[ 
http://issues.apache.org/jira/browse/HADOOP-227?page=comments#action_12458332 ] 
            
dhruba borthakur commented on HADOOP-227:
-----------------------------------------

Here is a much detailed writeup on the Backup NameNode proposal. "Secondary 
NameNode" and "Backup NameNode" refer to the same node in this writeup. Please 
review and comment.

Configuration
-------------
There will be an additional file named "masters" in the configuration directory 
(similar to the "slaves" file) that will list the node names where Secondary 
NameNode should be run. The start-dfs.sh script will start the 
Secondary-NameNode appropriately.

The configuration file will have a the following new definitions:
    * fs.checkpoint.dir      : Location where the Secondary NameNode can 
download the
                                        fsImage and edits file.
    * fs.checkpoint.period   : Time (in seconds) between two checkpoints.
    * fs.checkpoint.size     : Size (in MB) of edit log that triggers a 
checkpoint.

The Secondary NameNode will use "org.apache.hadoop.dfs.NameNode.Alternate" 
property to log its debug and informational messages.

Primary NameNode
--------------------------
The Primary NameNode will add the following new RPCs to the ClientProtocol:

    * getEditLogSize()
        This call returns the size of the current edit log file.
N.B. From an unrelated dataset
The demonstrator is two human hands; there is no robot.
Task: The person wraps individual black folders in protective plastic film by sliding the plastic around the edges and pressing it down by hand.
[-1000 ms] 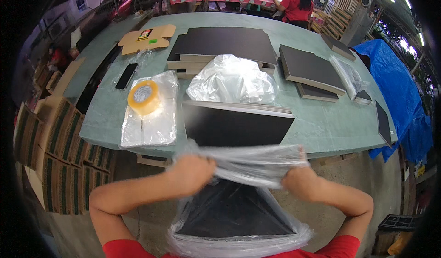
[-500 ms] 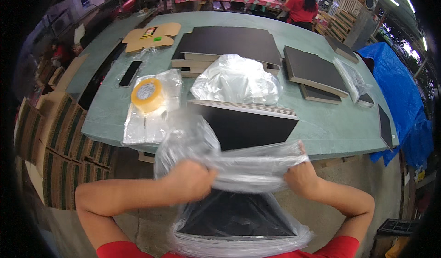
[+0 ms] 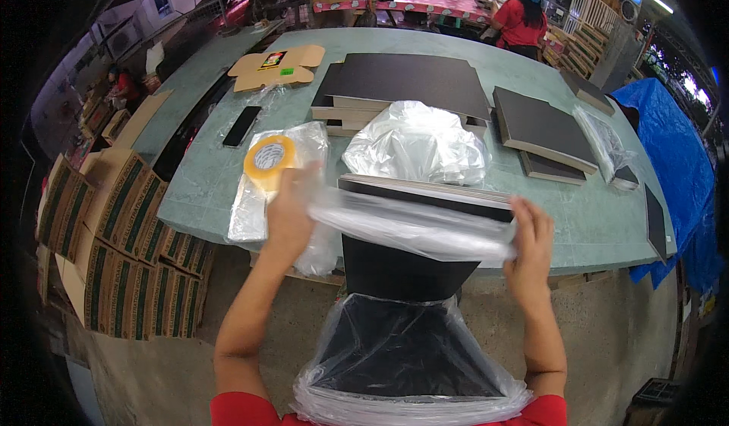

This call fails
        if the NameNode is in SafeMode or there are more than one edit log file.

    * rollEditLog()
        This call closes the current edit log and opens a new edit log file.
        The names of the edit files are either "edits" or "edits.new". To keep
        complexity to a minimum, there will be a max of two edit log
        files "edits" and "edits.1".
        This call returns an error if any of the following conditions occur:
        - NameNode is in SafeMode
        - Both "edits" and 'edits.new" are already pre-existing

    * rollFsImage()
        This call does the following steps (atomically):
        - removes fsImage
        - copies fsImage.tmp to fsImage
        - removes edits
        - moves edit.new to edits
        This call fails if any of the files fsImage, fsImage.new or edits
        does not exist. It also fails if the dfs is in SafeMode.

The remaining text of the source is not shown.